◆ REQUIRED ACTION ◆
In the entries below, find the lines that contain the word "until" and copy them.

========================

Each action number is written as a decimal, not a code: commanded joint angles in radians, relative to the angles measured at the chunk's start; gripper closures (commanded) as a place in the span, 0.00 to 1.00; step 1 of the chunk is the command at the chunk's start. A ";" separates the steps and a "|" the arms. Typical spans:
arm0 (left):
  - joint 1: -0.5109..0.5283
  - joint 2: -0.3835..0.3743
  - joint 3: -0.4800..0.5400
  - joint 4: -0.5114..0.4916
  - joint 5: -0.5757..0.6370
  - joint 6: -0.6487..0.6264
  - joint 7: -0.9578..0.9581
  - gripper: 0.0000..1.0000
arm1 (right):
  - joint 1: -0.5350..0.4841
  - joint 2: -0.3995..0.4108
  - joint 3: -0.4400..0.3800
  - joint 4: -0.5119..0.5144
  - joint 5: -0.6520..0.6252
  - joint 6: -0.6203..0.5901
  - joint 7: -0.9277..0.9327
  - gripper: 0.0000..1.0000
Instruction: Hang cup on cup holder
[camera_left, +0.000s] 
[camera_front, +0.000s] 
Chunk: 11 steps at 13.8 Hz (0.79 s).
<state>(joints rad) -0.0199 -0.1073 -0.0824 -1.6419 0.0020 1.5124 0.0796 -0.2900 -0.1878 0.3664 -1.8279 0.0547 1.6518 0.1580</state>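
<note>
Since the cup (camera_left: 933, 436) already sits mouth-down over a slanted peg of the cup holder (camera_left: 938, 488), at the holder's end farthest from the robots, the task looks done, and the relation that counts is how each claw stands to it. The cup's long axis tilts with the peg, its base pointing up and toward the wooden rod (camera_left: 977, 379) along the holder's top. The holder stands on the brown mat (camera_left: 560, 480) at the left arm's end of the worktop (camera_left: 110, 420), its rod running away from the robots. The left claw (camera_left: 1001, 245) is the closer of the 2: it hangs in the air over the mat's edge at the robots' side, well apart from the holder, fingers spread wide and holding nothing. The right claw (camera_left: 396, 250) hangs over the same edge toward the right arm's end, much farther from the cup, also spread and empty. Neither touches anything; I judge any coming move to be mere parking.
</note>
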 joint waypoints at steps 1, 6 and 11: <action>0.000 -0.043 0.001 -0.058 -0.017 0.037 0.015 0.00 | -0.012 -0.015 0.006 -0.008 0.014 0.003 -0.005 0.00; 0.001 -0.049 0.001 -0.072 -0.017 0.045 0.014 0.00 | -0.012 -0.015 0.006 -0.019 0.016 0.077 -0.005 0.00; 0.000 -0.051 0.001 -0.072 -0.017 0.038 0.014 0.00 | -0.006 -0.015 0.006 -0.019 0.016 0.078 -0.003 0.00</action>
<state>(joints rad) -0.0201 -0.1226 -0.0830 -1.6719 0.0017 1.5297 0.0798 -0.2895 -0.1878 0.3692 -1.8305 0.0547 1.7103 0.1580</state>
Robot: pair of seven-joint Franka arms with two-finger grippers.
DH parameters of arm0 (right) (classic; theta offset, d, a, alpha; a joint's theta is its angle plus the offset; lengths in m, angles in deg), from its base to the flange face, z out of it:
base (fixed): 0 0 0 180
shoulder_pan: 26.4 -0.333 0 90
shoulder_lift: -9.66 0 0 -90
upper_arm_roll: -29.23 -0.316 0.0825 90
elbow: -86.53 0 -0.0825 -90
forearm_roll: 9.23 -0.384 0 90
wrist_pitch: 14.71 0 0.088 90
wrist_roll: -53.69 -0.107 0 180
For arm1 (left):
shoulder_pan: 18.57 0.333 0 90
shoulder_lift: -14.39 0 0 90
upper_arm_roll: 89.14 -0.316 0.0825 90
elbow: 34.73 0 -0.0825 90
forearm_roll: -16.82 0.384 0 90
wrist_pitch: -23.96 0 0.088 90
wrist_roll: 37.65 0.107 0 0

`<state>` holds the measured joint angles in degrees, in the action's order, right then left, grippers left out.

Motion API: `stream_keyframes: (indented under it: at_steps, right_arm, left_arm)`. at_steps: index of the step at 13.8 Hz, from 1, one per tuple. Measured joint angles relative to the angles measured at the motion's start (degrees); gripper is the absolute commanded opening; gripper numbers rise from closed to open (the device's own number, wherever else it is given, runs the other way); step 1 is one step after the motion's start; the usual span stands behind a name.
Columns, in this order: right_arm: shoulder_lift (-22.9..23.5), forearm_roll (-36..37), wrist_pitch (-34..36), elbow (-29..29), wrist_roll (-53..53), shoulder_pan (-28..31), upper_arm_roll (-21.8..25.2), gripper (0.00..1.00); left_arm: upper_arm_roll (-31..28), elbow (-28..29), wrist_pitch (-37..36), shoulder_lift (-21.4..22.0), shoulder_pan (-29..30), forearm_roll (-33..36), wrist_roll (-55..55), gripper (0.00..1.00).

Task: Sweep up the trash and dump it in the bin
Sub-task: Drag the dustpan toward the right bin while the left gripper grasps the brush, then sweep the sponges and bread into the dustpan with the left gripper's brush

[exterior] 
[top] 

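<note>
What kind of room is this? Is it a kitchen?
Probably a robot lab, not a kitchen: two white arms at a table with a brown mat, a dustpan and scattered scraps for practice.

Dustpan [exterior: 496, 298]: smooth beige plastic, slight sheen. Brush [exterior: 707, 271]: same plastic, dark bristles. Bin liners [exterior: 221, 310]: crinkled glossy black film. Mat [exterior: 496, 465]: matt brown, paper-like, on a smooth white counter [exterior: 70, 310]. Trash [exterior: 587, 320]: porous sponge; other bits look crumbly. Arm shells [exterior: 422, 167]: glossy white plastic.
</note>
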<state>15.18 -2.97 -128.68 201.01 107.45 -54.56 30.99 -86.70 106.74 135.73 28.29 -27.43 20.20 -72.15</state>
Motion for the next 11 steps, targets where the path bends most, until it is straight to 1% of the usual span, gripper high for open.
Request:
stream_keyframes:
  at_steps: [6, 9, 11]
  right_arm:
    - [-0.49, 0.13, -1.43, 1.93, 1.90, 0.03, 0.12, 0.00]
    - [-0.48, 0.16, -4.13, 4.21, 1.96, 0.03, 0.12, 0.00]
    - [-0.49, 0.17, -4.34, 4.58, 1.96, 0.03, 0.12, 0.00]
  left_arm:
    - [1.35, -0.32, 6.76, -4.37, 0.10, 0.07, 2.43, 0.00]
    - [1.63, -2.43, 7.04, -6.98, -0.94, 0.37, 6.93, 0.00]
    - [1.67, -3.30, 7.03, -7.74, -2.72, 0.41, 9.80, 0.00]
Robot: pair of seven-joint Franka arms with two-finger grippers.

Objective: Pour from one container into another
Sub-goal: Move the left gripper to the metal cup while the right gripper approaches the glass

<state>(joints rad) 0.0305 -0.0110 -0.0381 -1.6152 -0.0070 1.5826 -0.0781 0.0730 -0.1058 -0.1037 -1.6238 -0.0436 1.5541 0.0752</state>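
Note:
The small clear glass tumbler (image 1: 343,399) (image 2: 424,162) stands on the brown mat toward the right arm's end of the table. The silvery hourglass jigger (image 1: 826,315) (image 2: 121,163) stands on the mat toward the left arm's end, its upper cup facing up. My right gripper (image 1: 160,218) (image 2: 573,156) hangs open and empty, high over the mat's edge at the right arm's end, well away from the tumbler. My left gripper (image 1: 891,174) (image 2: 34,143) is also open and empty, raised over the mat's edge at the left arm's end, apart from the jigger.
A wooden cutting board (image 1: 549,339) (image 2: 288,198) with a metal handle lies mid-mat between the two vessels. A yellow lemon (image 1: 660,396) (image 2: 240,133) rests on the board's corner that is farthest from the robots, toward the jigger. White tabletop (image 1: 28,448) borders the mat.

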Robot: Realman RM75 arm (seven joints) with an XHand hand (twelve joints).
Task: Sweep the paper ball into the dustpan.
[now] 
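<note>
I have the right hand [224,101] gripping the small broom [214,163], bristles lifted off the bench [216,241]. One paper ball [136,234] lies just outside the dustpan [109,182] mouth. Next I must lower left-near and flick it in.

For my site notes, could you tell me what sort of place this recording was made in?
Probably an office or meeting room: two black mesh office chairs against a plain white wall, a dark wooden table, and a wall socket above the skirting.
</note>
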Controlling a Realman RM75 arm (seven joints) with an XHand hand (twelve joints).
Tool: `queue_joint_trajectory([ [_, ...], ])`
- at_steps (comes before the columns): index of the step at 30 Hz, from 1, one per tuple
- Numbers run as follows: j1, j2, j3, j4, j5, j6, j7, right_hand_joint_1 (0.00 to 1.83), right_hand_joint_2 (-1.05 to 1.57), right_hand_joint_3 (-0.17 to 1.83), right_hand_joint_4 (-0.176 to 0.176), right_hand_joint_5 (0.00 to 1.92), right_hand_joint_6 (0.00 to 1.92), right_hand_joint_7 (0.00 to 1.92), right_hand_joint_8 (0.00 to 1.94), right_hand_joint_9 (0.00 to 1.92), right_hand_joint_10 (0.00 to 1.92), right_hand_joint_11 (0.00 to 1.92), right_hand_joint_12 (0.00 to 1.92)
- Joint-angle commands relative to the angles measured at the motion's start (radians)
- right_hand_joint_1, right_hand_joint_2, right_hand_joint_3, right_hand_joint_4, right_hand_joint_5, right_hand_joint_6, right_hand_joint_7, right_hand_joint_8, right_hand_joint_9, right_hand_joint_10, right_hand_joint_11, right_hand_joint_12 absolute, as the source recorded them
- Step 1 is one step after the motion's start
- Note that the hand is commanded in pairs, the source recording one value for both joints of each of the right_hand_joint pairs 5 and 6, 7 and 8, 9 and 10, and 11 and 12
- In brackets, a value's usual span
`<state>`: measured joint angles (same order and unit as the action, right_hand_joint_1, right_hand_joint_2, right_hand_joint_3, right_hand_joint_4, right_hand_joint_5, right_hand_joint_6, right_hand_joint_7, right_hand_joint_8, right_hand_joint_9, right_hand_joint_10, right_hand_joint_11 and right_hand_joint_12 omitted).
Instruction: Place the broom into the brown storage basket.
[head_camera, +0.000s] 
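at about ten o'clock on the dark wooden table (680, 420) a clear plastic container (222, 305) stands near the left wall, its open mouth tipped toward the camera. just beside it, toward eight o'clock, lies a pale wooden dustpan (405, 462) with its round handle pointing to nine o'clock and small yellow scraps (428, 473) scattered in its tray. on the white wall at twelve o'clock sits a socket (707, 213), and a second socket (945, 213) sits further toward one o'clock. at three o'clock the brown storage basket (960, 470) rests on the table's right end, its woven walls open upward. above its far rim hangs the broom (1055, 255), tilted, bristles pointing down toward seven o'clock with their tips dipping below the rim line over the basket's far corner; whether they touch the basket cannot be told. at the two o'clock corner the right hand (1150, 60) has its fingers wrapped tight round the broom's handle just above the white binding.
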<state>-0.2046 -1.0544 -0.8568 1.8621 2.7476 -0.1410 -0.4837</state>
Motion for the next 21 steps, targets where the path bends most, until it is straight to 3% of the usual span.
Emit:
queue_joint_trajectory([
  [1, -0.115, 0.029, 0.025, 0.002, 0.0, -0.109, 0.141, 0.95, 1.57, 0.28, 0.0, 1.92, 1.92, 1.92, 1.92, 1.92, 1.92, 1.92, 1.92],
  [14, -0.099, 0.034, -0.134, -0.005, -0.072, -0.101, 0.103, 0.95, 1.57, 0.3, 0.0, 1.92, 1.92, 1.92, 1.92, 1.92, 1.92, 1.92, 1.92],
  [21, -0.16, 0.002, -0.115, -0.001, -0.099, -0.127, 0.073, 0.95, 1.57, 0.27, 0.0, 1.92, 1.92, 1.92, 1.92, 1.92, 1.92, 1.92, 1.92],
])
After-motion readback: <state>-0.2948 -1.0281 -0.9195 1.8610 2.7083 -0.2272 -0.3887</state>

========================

◆ TASK RESULT ◆
Motion for the next 11 steps, targets where the path bends most, until it is straight to 1% of the usual span, gripper high for open.
Motion for the next 21 steps, targets where the path bends most, until it is straight to 3% of the usual span.

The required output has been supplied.